Inert Heteroatom Substitution to Modulate Dual-Metal-Sites for Boosting Photoreduction of Diluted CO₂

The precise regulation of active sites to steer reaction pathway for photocatalytic CO₂ reduction is critical, but remains challenges. Herein, an inert heteroatom substitution strategy is developed to activate adjacent dual-active-sites for boosting photocatalytic reduction of diluted CO₂. As a proof of concept, Co^2+δ/Ni^2+ζ dual-active-sites in layered double hydroxides (LDHs) photocatalyst with high activity is interspaced and regulated by inert Al substitution. The corresponding elementary reaction step is optimized, where the Ni^2+ζ site shows high activation of CO₂ reduction and weak absorption of *CO, whilst the Co^2+δ site facilitates water oxidation.
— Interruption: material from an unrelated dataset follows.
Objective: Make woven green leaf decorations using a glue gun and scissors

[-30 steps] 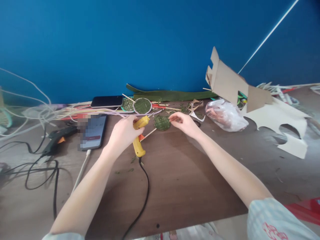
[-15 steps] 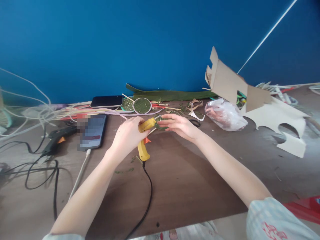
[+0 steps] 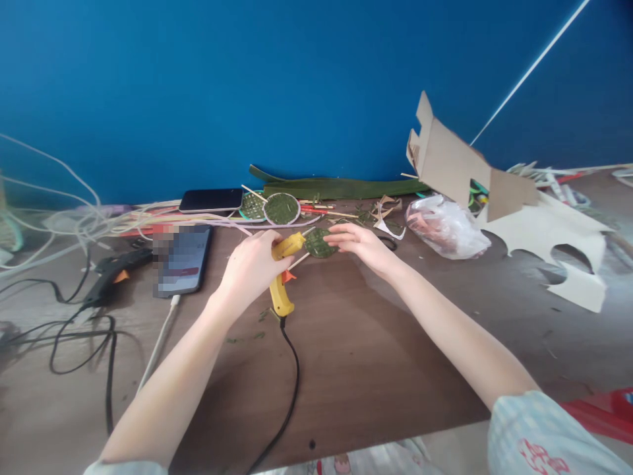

Most importantly, the produced *H on the Co^2+δ site is synchronized with the formation of *COOH on the Ni^2+ζ site, which synergistically lowers the energy barrier (*CO₂ to *COOH) of the rate-determining step. Resulting CoNiAl-LDHs photocatalyst attains nearly 100% selectivity with a production rate of 784 µmol g⁻¹ h⁻¹ toward diluted CO₂ reduction to CO, representing the best performance reported to date. This work delivers a feasible strategy via inert site substitution to activate proximate dual sites, which provides fundamental guidance to design photocatalysts for CO₂ reduction.